As many of our centers have CVVH readily available, it is important to consult with your nephrology team to optimize flow rates to be >40 to 60 mL/min. This method is less desirable as an initial treatment, although it can be used effectively between hemodialysis treatments to continue removing ammonia.

What is our endpoint usually if we are to go down the HD or CVVH route?

  • Ammonia concentration is measured hourly during dialysis.
  • Hemodialysis is stopped when the ammonia concentration has dropped below 200 micromol/L because it appears to have little effect below this level.
  • What is important to recognize though is that plasma ammonia may increase again (rebound) because of the delay in the effect of nitrogen scavenging medications and the ongoing catabolism.
  • Thus, hourly monitoring of ammonia levels is continued until ammonia levels have stabilized below 200 micromol/L for at least 24 hours → after a while to decrease iatrogenic blood draws, the frequency of measurements can be reduced to every four hours.
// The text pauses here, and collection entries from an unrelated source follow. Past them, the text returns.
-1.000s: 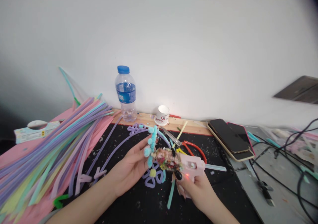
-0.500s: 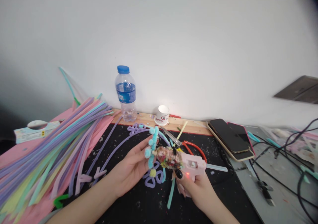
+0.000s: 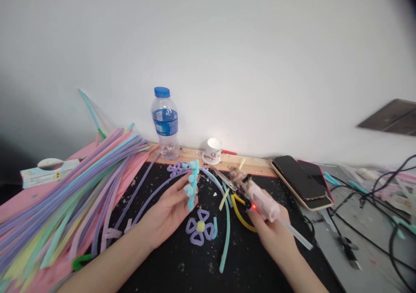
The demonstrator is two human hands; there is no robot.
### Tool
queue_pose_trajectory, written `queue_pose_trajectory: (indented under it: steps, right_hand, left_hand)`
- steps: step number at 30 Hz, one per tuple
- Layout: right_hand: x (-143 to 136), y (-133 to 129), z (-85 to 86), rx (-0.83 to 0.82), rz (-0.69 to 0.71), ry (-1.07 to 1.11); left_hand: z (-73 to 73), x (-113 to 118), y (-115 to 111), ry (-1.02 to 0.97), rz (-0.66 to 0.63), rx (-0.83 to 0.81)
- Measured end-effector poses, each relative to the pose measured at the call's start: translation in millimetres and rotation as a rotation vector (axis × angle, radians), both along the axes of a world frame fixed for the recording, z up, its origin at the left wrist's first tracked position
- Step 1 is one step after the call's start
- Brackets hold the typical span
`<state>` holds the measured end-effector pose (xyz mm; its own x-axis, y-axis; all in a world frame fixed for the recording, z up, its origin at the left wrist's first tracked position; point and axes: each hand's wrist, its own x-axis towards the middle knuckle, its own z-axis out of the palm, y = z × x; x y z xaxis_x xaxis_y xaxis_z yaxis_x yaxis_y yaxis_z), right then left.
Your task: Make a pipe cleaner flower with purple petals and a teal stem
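Observation:
My left hand (image 3: 170, 213) holds up a light-blue pipe cleaner piece (image 3: 192, 184) with small looped bumps along it. Wrapped around a pale pink hot glue gun (image 3: 264, 204) is my right hand (image 3: 274, 230); a red light glows on the gun, a clear glue stick (image 3: 299, 236) sticks out of its back, and its front is caked with messy fibres. A purple pipe cleaner flower with a yellow centre (image 3: 200, 226) lies on the black mat (image 3: 182, 267) between my hands. Behind it, a purple arched band (image 3: 154, 195) carries a small purple flower (image 3: 175, 168).
Pipe cleaners (image 3: 81, 189) in a big bundle lie at the left. A water bottle (image 3: 165, 122) and a paper cup (image 3: 212, 151) stand by the wall. Scissors (image 3: 227, 182) lie partly behind the glue gun. Phones (image 3: 299, 178) and black cables (image 3: 360, 202) are at the right.
My right hand has drawn the glue gun away to the right from the light-blue piece and tilted it. My left hand has shifted slightly left with the piece.

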<state>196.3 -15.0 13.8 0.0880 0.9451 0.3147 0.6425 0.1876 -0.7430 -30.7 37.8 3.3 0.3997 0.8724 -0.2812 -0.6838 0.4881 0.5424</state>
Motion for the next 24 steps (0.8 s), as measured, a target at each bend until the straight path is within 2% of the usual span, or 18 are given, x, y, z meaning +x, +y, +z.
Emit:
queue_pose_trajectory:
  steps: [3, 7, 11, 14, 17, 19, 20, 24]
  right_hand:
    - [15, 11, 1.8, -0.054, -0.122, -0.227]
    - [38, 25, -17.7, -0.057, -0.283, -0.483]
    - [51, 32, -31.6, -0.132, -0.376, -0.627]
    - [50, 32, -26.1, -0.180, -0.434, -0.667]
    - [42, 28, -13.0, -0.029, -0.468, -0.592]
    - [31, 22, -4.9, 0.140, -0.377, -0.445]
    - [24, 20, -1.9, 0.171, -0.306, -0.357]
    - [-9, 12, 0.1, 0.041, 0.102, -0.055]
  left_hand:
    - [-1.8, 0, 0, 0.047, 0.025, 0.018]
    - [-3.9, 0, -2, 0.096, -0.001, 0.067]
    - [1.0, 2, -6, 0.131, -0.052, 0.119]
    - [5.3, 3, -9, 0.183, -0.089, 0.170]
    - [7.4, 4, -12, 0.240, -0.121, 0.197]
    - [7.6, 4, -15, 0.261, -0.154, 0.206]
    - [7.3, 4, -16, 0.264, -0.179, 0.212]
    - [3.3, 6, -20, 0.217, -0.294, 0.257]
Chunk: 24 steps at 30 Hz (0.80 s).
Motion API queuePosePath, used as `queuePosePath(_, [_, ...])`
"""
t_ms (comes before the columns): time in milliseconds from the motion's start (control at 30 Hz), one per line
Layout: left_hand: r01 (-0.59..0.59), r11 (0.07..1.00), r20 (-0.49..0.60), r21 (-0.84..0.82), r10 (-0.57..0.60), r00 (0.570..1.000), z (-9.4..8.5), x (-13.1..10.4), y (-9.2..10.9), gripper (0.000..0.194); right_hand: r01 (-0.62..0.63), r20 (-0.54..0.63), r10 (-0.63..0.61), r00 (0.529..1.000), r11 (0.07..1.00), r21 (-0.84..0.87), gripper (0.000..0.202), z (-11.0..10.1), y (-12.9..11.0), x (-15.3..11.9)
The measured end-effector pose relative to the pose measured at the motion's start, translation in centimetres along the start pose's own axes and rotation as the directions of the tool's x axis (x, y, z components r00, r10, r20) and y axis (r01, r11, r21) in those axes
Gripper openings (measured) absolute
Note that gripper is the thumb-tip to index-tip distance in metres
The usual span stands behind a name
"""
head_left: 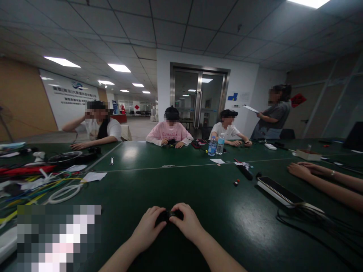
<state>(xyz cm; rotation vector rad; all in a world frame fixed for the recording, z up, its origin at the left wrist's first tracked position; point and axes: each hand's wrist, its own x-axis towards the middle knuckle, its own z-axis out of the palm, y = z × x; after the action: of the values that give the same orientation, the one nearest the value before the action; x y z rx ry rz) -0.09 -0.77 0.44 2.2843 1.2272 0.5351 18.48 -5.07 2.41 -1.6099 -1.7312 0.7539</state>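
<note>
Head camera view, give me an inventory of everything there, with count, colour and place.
Table: one, green, across view
Black part: one, black, between hands
Bottles: two, clear and blue, far side
Wrench-like tool: one, silver, far left
Cables: uncountable, mixed, left; black, right
Phone-like slab: one, black, right
Seated people: three, pink or white tops, beyond table
Standing person: one, grey top, back right
Neighbour's arms: two, bare, right
Left hand, right hand: two, bare, bottom centre

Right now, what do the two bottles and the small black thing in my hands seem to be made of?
The two bottles: likely thin plastic, clear and glossy, since they look see-through with a bluish tint.
The small black thing: perhaps hard plastic, with a faint sheen where light catches it; coated metal is possible, as your fingers hide much of it.
</note>
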Motion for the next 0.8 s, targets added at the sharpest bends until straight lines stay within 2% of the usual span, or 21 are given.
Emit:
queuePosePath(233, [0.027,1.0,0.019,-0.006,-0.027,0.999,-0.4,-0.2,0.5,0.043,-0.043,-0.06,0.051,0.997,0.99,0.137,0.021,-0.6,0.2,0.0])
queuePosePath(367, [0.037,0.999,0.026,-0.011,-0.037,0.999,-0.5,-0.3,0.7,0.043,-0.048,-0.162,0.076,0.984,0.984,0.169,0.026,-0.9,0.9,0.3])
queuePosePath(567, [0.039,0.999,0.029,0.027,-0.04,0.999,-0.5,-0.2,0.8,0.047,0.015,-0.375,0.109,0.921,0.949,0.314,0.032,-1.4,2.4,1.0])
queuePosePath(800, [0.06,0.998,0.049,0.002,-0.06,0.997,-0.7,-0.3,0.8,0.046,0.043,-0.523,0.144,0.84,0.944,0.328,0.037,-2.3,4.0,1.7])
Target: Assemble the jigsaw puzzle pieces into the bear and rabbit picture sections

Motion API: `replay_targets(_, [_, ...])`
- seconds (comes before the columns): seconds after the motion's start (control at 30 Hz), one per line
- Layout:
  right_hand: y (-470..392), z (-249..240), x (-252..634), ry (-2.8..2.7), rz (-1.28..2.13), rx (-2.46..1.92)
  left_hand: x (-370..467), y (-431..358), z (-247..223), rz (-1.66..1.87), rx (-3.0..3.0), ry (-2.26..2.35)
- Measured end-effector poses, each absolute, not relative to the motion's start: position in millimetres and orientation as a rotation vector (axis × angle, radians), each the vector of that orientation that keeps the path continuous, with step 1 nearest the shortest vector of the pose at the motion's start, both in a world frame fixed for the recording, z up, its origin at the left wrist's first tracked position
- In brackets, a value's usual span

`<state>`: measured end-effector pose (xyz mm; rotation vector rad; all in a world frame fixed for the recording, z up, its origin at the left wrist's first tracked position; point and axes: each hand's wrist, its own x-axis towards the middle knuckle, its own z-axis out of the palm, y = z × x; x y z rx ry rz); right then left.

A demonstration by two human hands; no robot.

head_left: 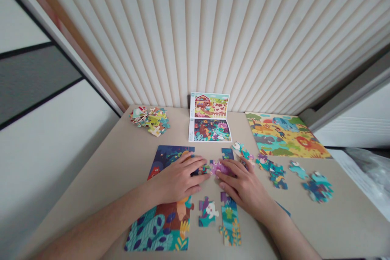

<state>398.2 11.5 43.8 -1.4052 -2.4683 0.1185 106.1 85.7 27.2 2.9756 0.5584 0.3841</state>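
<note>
Left hand: the left hand [178, 178] is lying palm down on the partly built jungle puzzle [166, 207], fingers spread flat and gripping nothing, tips reaching toward the purple piece [218, 167]
Right hand: the right hand [243, 185] is resting flat too, fingers open, fingertips touching the purple piece from the right
Purple piece: lying on the table [100, 178] between the two hands, just right of the puzzle's upper edge
Loose pieces: a white-animal piece [207, 212] and a leafy strip [230, 219] are sitting just below the hands; teal pieces [276, 172] are scattered to the right
Farther back: picture leaflet [209, 118], piece pile [150, 120], finished savanna puzzle [284, 134]
</note>
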Motion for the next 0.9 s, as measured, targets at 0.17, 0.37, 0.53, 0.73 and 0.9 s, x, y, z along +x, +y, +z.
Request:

To summarize today’s episode…

  1. In newborns, UCDs typically present after 24 to 48 hours of age. Clinical features include somnolence and poor feeding followed by lethargy, vomiting, and coma. Other features include central hyperventilation leading to initial respiratory alkalosis, hyperammonemia, and seizures.
  2. The initial laboratory evaluation for suspected UCD should include arterial pH and carbon dioxide; serum ammonia, lactate, glucose, electrolytes, and amino acids; and urine organic acids and orotic acid. Elevated plasma ammonia concentration combined with normal blood glucose and normal anion gap strongly suggests a UCD.
  3. The initial approach to the treatment of UCDs consists of volume repletion, ammonia removal, protein restriction, and stimulation of anabolism. Respiratory status must be closely monitored. Pharmacologic therapy for hyperammonemia consists of initial IV administration of a combination preparation of sodium phenylacetate-sodium benzoate (Ammonul) followed by maintenance with oral glycerol phenylbutyrate (Ravicti).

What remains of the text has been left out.